▶ **TASK TO COMPLETE**
Find the line in the entries below that contains "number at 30". Repeat it exactly, and every line after it through the line that contains "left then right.".

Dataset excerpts
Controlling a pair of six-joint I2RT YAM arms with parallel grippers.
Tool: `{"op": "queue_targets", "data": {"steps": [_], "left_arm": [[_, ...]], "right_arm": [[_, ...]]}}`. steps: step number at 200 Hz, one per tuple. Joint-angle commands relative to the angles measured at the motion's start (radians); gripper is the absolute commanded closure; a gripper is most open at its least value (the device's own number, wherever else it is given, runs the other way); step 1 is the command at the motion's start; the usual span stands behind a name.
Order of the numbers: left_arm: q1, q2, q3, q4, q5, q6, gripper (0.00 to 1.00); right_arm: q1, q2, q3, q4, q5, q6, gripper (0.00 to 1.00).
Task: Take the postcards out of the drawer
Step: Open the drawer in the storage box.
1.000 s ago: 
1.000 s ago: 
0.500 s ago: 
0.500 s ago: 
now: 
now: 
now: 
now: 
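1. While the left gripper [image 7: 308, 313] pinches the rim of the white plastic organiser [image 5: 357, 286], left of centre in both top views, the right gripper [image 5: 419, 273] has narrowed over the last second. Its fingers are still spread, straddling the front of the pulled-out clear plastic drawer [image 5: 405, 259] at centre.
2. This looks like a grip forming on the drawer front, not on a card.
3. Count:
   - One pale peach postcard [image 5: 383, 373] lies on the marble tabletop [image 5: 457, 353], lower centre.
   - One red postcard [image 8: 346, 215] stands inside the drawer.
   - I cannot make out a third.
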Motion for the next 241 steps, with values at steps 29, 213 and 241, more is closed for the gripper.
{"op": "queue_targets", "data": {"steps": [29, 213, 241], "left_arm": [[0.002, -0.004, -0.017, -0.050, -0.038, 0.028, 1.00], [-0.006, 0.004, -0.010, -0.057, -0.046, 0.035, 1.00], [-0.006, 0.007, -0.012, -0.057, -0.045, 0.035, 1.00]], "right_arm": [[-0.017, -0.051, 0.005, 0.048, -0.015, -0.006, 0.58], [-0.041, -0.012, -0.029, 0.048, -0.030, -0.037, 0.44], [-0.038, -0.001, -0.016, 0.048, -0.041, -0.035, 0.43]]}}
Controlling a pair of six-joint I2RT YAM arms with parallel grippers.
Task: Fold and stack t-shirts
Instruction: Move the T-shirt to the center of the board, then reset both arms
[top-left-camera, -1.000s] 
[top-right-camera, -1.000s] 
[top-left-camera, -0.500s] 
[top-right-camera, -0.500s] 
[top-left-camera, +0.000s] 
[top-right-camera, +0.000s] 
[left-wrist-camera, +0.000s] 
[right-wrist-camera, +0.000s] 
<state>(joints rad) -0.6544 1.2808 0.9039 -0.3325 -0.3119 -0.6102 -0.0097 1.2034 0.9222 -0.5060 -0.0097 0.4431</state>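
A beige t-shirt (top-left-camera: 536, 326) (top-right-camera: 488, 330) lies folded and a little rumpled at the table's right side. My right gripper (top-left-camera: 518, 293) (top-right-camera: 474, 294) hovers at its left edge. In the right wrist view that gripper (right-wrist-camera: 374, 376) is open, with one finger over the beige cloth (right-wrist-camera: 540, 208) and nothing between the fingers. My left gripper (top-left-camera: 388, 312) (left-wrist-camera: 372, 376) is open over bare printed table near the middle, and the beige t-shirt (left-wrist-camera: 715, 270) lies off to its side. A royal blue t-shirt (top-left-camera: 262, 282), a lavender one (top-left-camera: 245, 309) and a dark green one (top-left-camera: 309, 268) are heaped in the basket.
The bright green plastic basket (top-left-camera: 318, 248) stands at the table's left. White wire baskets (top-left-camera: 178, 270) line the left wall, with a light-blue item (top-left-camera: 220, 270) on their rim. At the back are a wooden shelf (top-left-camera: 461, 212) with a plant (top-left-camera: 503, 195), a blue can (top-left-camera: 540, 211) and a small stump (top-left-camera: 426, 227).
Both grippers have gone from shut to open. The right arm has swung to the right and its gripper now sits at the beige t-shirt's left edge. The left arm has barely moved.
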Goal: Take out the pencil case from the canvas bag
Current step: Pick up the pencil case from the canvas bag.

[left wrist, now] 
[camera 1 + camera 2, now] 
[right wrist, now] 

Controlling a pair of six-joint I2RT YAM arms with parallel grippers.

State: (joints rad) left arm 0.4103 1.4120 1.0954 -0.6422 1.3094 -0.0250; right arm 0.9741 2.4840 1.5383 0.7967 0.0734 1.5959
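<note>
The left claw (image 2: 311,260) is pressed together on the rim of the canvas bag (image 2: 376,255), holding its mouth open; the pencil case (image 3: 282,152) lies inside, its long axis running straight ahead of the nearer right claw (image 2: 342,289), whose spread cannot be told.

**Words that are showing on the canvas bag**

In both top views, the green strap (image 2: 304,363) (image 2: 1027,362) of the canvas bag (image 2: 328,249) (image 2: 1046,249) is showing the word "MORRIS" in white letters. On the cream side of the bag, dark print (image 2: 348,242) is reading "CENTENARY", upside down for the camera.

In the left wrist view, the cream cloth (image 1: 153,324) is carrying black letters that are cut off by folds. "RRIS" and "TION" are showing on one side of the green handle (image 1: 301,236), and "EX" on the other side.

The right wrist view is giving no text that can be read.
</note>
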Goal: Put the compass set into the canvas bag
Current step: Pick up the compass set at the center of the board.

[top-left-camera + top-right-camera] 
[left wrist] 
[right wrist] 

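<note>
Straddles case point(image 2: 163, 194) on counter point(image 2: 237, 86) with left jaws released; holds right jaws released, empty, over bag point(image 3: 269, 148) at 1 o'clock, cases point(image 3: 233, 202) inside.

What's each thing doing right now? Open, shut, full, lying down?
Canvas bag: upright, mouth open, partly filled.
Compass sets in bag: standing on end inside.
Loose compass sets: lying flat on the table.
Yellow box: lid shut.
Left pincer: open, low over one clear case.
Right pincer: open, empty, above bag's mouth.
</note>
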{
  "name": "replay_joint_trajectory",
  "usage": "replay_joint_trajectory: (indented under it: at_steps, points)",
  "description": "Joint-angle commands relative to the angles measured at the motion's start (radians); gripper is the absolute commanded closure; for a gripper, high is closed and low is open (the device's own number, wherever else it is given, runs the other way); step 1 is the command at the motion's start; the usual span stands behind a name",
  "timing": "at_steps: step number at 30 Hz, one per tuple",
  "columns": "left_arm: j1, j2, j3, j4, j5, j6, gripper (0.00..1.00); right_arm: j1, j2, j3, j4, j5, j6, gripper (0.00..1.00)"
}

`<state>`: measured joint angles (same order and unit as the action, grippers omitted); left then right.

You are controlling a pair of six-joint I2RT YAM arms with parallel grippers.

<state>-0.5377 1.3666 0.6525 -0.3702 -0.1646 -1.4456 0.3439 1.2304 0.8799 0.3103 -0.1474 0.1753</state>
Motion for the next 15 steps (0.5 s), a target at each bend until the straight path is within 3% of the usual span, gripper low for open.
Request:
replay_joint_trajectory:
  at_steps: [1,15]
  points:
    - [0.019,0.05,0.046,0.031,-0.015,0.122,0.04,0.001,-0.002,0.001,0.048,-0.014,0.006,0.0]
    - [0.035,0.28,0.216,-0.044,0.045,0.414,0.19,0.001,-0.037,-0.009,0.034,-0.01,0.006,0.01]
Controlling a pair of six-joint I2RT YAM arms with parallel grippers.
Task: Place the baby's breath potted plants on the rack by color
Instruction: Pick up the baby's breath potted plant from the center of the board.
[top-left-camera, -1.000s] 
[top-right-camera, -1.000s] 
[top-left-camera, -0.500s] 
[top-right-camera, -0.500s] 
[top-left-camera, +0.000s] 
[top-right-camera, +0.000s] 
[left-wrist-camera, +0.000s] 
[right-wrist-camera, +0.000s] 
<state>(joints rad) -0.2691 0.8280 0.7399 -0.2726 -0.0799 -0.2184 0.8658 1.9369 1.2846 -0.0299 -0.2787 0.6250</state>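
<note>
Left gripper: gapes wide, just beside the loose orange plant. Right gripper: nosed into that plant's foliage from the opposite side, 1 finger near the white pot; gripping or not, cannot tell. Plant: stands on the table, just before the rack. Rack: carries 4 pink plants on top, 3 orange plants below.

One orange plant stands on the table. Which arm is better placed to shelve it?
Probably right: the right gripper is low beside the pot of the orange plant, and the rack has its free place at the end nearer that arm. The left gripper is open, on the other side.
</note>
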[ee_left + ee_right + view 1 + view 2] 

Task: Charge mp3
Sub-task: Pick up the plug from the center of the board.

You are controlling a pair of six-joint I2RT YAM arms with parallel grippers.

▶ **EXERCISE RESULT**
  "timing": "at_steps: step number at 30 Hz, one per tuple",
  "columns": "left_arm: j1, j2, j3, j4, j5, j6, gripper (0.00..1.00); right_arm: j1, j2, j3, j4, j5, j6, gripper (0.00..1.00)"
}

`<state>`: measured joint angles (same order and unit as the action, grippers omitted); left then right.

There is nothing else to the answer.